Would you set down every entry again, exactly as written?

Start of Block

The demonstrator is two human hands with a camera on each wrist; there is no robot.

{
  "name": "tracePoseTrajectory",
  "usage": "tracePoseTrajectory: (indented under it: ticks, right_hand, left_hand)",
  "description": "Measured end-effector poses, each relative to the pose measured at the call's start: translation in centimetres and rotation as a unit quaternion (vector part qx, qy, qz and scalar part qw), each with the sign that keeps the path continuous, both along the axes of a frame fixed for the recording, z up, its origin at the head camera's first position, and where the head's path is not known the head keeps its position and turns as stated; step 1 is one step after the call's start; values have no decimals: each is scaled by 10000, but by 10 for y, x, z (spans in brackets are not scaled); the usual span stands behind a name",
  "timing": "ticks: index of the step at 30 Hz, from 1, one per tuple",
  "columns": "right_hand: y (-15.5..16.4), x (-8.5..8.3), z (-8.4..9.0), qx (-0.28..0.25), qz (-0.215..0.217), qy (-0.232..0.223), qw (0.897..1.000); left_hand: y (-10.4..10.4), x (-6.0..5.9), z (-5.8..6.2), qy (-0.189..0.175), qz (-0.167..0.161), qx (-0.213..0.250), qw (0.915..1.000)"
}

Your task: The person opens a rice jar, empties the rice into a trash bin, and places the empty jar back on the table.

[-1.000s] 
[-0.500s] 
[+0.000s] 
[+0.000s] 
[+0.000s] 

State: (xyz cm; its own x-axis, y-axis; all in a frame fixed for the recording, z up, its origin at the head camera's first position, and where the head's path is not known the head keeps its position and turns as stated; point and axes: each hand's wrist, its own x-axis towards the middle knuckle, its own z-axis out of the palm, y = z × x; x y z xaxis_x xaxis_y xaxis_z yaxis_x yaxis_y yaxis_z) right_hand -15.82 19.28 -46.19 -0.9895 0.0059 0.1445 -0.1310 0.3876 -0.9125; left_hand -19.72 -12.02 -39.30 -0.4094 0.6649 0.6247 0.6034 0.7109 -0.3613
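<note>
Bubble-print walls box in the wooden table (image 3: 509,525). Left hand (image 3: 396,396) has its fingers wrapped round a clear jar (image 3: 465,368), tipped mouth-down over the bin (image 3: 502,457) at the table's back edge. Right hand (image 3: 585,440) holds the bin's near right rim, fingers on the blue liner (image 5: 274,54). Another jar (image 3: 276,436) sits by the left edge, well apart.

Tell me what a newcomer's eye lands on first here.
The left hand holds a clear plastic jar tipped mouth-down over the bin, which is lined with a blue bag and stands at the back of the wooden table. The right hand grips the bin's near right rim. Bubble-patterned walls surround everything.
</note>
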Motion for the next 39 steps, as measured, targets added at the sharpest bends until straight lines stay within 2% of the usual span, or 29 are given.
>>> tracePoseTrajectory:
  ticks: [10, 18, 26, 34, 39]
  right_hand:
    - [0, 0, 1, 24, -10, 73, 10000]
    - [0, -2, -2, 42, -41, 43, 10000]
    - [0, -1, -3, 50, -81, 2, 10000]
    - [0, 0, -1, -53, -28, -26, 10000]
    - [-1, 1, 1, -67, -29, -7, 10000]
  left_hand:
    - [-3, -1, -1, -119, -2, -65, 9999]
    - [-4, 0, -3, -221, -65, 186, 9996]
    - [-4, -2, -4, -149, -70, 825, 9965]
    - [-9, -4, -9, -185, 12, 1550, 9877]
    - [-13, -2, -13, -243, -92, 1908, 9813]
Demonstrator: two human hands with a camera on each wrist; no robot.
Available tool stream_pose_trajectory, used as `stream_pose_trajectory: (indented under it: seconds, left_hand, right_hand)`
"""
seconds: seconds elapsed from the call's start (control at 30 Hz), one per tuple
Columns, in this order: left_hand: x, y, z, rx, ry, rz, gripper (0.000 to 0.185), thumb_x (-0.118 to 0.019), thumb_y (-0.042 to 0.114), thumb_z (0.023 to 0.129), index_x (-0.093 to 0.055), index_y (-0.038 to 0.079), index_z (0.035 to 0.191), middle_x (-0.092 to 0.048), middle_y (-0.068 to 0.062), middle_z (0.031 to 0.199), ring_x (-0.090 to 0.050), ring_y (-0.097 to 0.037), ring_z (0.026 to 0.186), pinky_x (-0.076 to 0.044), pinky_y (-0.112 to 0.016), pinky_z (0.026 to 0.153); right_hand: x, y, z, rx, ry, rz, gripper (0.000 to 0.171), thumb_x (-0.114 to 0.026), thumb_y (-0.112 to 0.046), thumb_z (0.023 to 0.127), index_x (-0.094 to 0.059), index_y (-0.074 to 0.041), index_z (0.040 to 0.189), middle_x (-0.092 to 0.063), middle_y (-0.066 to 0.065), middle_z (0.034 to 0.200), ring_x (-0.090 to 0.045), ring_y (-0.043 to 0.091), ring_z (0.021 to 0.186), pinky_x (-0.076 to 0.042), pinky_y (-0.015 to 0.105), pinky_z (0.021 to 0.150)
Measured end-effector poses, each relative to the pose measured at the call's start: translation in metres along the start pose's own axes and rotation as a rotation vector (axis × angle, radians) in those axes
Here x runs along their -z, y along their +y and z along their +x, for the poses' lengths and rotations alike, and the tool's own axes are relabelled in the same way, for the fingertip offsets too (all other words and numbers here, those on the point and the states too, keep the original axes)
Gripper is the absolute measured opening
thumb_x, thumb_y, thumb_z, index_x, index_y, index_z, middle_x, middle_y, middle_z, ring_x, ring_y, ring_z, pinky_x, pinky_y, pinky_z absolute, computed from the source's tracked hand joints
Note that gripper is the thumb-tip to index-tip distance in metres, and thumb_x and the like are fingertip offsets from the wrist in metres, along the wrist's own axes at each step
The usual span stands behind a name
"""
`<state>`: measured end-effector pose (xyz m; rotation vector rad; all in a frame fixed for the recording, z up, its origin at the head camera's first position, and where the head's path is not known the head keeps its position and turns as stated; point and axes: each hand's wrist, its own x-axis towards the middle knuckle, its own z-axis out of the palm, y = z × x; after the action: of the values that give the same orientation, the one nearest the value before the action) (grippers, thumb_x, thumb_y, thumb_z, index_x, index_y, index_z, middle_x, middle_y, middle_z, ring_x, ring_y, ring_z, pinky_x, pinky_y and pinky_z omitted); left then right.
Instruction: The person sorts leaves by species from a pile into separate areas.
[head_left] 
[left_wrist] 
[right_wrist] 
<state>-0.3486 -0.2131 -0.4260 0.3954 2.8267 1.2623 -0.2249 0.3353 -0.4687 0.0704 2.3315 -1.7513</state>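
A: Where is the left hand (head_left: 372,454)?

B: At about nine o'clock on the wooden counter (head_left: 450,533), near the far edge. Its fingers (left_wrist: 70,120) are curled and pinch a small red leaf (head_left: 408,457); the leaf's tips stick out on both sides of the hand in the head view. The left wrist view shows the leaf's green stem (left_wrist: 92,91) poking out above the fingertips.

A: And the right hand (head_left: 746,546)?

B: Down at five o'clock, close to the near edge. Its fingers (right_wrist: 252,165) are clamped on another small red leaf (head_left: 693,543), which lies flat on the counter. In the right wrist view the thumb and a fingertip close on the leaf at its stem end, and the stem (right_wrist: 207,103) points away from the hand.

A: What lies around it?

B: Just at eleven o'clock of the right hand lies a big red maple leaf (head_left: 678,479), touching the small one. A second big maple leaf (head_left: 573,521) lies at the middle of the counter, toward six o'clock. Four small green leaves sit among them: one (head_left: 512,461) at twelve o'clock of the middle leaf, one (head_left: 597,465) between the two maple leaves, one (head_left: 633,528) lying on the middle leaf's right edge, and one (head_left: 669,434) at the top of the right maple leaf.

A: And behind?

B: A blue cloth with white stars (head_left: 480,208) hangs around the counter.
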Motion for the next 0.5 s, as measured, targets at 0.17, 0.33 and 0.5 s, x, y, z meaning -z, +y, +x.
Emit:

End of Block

Response to this exercise
The demonstrator is two human hands with a camera on each wrist; there is no robot.

{
  "name": "tracePoseTrajectory",
  "usage": "tracePoseTrajectory: (indented under it: ticks, right_hand, left_hand)",
  "description": "Measured end-effector poses, each relative to the pose measured at the call's start: translation in centimetres and rotation as a unit quaternion (vector part qx, qy, qz and scalar part qw), each with the sign that keeps the path continuous, both along the axes of a frame fixed for the recording, z up, its origin at the head camera's first position, and where the head's path is not known the head keeps its position and turns as stated; step 1 is one step after the call's start; values have no decimals: each is scaled by 10000, but by 10 for y, x, z (spans in brackets are not scaled); the usual span stands behind a name",
  "timing": "ticks: index of the step at 30 Hz, from 1, one per tuple",
  "columns": "right_hand: y (-15.5..16.4), x (-8.5..8.3), z (-8.4..9.0), qx (-0.28..0.25), qz (-0.215..0.217), qy (-0.232..0.223), qw (0.897..1.000); left_hand: y (-10.4..10.4), x (-6.0..5.9), z (-5.8..6.2), qy (-0.189..0.175), qz (-0.167..0.161), qx (-0.213..0.250), qw (0.915..1.000)"
}

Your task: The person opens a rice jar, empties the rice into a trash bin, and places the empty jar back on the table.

[-1.000s] 
[-0.500s] 
[+0.000s] 
[+0.000s] 
[+0.000s] 

State: (xyz cm; its own x-axis, y-axis; all in a frame fixed for the recording, z up, its origin at the head camera's first position, and where the head's path is not known the head keeps its position and turns as stated; point and axes: each hand's wrist, its own x-axis towards the middle knuckle, its own z-axis out of the palm, y = z × x; x y z xaxis_x xaxis_y xaxis_z yaxis_x yaxis_y yaxis_z) right_hand -15.82 19.28 -46.19 -0.9895 0.0059 0.1445 -0.1310 0.3876 -0.9125; left_hand -19.72 -12.02 -39.30 -0.4094 0.6649 0.6247 0.6034 0.7109 -0.3613
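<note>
Bubble-print walls box in the wooden table (image 3: 509,525). Left hand (image 3: 396,396) has its fingers wrapped round a clear jar (image 3: 465,368), tipped mouth-down over the bin (image 3: 502,457) at the table's back edge. Right hand (image 3: 585,440) holds the bin's near right rim, fingers on the blue liner (image 5: 274,54). Another jar (image 3: 276,436) sits by the left edge, well apart.

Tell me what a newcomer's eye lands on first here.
The left hand holds a clear plastic jar tipped mouth-down over the bin, which is lined with a blue bag and stands at the back of the wooden table. The right hand grips the bin's near right rim. Bubble-patterned walls surround everything.
</note>
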Motion for the next 39 steps, as measured, targets added at the sharpest bends until straight lines stay within 2% of the usual span, or 29 are given.
>>> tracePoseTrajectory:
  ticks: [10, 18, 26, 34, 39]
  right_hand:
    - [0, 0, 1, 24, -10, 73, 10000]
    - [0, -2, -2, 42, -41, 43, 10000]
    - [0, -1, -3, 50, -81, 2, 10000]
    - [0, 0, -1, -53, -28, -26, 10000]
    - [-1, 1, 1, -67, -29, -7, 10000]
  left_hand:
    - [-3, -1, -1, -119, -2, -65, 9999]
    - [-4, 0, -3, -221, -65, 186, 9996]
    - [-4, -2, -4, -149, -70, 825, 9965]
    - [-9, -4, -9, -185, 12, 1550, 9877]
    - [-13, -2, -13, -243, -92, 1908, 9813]
Demonstrator: two human hands with a camera on each wrist; no robot.
Available tool stream_pose_trajectory, used as `stream_pose_trajectory: (indented under it: seconds, left_hand, right_hand)`
"""
seconds: seconds elapsed from the call's start (control at 30 Hz), one per tuple
Columns, in this order: left_hand: x, y, z, rx, ry, rz, gripper (0.000 to 0.185), thumb_x (-0.118 to 0.019), thumb_y (-0.042 to 0.114), thumb_z (0.023 to 0.129), index_x (-0.093 to 0.055), index_y (-0.038 to 0.079), index_z (0.035 to 0.191), middle_x (-0.092 to 0.048), middle_y (-0.068 to 0.062), middle_z (0.031 to 0.199), ring_x (-0.090 to 0.050), ring_y (-0.097 to 0.037), ring_z (0.026 to 0.186), pinky_x (-0.076 to 0.044), pinky_y (-0.112 to 0.016), pinky_z (0.026 to 0.153); right_hand: x, y, z, rx, ry, rz, gripper (0.000 to 0.171), thumb_x (-0.114 to 0.026), thumb_y (-0.112 to 0.046), thumb_z (0.023 to 0.127), index_x (-0.094 to 0.059), index_y (-0.074 to 0.041), index_z (0.040 to 0.189), middle_x (-0.092 to 0.063), middle_y (-0.066 to 0.065), middle_z (0.034 to 0.200), ring_x (-0.090 to 0.045), ring_y (-0.043 to 0.091), ring_z (0.021 to 0.186), pinky_x (-0.076 to 0.042), pinky_y (-0.015 to 0.105), pinky_z (0.021 to 0.150)
Measured end-effector poses, each relative to the pose measured at the call's start: translation in metres along the start pose's own axes and rotation as a rotation vector (axis × angle, radians) in those axes
Here x runs along their -z, y along their +y and z along their +x, for the poses' lengths and rotations alike, and the tool's own axes are relabelled in the same way, for the fingertip offsets too (all other words and numbers here, those on the point and the states too, keep the original axes)
Gripper is the absolute measured opening
thumb_x, thumb_y, thumb_z, index_x, index_y, index_z, middle_x, middle_y, middle_z, ring_x, ring_y, ring_z, pinky_x, pinky_y, pinky_z absolute, computed from the source's tracked hand joints
Note that gripper is the thumb-tip to index-tip distance in metres, and thumb_x and the like are fingertip offsets from the wrist in metres, along the wrist's own axes at each step
The usual span stands behind a name
"""
`<state>`: measured end-effector pose (xyz m; rotation vector rad; all in a frame fixed for the recording, z up, its origin at the head camera's first position, and where the head's path is not known the head keeps its position and turns as stated; point and axes: each hand's wrist, its own x-axis towards the middle knuckle, its own z-axis out of the palm, y = z × x; after the action: of the values that give the same orientation, the one nearest the value before the action) (grippers, thumb_x, thumb_y, thumb_z, index_x, index_y, index_z, middle_x, middle_y, middle_z, ring_x, ring_y, ring_z, pinky_x, pinky_y and pinky_z omitted); left then right.
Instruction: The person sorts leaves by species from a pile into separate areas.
[head_left] 
[left_wrist] 
[right_wrist] 
<state>-0.3486 -0.2131 -0.4260 0.3954 2.8267 1.2623 -0.2249 0.3353 -0.4687 0.0704 2.3315 -1.7513</state>
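A: Where is the left hand (head_left: 372,454)?

B: At about nine o'clock on the wooden counter (head_left: 450,533), near the far edge. Its fingers (left_wrist: 70,120) are curled and pinch a small red leaf (head_left: 408,457); the leaf's tips stick out on both sides of the hand in the head view. The left wrist view shows the leaf's green stem (left_wrist: 92,91) poking out above the fingertips.

A: And the right hand (head_left: 746,546)?

B: Down at five o'clock, close to the near edge. Its fingers (right_wrist: 252,165) are clamped on another small red leaf (head_left: 693,543), which lies flat on the counter. In the right wrist view the thumb and a fingertip close on the leaf at its stem end, and the stem (right_wrist: 207,103) points away from the hand.

A: What lies around it?

B: Just at eleven o'clock of the right hand lies a big red maple leaf (head_left: 678,479), touching the small one. A second big maple leaf (head_left: 573,521) lies at the middle of the counter, toward six o'clock. Four small green leaves sit among them: one (head_left: 512,461) at twelve o'clock of the middle leaf, one (head_left: 597,465) between the two maple leaves, one (head_left: 633,528) lying on the middle leaf's right edge, and one (head_left: 669,434) at the top of the right maple leaf.

A: And behind?

B: A blue cloth with white stars (head_left: 480,208) hangs around the counter.
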Motion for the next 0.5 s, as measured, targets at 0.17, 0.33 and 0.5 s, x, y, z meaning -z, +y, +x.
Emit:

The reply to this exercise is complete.